Information provided →
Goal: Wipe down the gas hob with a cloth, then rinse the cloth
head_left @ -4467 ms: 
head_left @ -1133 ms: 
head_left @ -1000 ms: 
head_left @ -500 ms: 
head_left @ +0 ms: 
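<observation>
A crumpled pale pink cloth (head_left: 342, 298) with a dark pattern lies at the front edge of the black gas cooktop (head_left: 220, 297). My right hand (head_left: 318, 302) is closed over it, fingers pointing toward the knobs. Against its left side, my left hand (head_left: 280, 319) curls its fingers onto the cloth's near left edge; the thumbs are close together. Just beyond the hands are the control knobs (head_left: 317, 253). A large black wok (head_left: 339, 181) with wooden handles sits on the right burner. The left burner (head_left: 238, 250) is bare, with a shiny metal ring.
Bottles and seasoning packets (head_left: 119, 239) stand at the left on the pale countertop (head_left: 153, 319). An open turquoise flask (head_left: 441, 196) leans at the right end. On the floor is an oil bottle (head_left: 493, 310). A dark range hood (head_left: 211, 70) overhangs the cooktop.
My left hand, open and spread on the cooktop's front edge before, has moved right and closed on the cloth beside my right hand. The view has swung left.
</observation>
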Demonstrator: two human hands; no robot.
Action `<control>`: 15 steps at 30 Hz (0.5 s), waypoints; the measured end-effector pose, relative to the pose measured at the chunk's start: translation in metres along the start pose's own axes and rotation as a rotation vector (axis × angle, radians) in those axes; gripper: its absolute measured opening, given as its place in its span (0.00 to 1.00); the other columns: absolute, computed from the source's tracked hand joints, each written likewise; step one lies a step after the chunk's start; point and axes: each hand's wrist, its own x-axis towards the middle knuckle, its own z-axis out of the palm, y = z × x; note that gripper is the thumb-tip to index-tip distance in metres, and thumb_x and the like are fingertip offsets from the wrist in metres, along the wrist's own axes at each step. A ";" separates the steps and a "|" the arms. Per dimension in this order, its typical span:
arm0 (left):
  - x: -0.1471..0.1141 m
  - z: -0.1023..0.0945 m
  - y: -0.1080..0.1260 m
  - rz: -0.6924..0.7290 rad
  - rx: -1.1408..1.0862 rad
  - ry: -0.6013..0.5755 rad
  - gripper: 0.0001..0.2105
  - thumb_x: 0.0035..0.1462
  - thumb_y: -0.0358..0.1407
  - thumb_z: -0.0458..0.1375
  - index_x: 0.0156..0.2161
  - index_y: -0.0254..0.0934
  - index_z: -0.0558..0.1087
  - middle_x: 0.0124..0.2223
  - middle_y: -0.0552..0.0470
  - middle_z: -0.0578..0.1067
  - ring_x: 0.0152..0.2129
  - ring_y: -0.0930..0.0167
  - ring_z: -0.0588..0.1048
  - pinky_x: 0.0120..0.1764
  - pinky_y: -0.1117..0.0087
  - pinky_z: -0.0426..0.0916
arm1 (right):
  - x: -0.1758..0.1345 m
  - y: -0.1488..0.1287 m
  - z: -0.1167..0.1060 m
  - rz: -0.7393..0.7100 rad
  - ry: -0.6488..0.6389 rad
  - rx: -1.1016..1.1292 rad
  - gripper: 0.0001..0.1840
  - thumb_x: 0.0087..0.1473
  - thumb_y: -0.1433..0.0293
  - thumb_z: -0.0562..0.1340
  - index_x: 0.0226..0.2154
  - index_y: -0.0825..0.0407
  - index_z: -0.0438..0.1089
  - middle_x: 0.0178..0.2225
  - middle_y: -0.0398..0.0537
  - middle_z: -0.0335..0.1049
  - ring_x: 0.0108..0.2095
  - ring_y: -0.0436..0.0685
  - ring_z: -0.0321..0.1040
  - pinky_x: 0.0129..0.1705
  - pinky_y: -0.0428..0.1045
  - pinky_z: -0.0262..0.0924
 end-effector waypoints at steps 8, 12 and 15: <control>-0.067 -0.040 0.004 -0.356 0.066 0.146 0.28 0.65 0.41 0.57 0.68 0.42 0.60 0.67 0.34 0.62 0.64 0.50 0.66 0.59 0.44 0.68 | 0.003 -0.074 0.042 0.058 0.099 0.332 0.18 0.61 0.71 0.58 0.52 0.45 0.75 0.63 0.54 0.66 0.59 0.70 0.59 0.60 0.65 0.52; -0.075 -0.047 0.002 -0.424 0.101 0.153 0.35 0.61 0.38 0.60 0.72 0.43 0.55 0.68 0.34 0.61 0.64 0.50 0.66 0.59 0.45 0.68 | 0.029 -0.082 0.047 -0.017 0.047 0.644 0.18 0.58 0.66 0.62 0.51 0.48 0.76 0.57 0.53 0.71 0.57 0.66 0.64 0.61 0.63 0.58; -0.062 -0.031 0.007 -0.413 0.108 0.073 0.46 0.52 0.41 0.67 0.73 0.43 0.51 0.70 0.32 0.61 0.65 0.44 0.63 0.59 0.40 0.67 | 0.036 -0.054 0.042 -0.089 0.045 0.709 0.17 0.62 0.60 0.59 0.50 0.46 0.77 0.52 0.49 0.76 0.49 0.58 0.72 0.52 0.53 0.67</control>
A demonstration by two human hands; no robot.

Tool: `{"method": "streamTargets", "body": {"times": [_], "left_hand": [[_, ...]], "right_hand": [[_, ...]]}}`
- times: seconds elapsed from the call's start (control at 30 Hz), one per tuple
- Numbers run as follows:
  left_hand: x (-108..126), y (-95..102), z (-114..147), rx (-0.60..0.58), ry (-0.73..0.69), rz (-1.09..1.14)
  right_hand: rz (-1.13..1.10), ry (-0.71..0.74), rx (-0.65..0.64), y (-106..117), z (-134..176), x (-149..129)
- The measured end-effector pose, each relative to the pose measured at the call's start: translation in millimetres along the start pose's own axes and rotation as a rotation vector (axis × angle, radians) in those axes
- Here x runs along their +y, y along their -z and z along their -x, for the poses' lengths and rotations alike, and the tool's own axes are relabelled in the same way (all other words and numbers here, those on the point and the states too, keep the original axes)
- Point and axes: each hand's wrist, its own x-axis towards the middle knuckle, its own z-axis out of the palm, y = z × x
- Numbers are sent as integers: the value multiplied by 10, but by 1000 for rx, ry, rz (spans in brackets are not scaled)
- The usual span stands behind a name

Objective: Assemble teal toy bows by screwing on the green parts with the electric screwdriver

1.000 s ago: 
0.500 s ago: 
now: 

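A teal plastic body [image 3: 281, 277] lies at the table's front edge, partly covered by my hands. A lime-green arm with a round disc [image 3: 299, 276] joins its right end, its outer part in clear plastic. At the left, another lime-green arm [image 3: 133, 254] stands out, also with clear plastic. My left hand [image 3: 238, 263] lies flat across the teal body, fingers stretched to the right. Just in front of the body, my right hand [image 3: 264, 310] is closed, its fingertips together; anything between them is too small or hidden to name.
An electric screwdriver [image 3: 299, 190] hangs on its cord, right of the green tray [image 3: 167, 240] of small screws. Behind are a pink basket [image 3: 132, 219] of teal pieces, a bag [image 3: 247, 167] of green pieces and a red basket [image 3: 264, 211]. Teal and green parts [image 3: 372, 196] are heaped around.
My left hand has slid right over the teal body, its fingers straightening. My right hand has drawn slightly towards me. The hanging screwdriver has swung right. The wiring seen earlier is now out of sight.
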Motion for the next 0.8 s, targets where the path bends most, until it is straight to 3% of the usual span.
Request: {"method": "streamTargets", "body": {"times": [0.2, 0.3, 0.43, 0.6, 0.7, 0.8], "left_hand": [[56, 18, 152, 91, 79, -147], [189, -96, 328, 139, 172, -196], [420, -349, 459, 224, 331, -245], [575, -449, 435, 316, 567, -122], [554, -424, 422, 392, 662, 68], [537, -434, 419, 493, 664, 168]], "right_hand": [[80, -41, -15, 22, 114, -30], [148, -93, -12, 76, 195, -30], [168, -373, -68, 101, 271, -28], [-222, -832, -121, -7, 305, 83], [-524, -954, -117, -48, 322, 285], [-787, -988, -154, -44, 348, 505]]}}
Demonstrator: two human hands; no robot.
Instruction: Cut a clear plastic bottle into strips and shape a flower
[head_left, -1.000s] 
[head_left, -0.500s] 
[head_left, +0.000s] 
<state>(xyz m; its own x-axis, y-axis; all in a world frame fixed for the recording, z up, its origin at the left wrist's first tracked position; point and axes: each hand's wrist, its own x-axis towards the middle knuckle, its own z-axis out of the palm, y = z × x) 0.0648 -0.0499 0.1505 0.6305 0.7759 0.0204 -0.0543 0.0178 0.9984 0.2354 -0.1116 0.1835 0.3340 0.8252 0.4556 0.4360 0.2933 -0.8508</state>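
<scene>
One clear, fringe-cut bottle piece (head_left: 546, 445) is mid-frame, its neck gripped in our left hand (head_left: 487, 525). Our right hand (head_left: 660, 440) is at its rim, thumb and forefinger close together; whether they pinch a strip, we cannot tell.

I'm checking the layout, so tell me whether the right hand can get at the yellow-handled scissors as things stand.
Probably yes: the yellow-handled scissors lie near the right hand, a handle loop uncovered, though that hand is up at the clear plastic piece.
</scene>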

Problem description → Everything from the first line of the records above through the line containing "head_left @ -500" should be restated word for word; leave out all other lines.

Written response →
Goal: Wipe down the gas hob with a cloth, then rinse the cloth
head_left @ -4467 ms: 
head_left @ -1133 ms: 
head_left @ -1000 ms: 
head_left @ -500 ms: 

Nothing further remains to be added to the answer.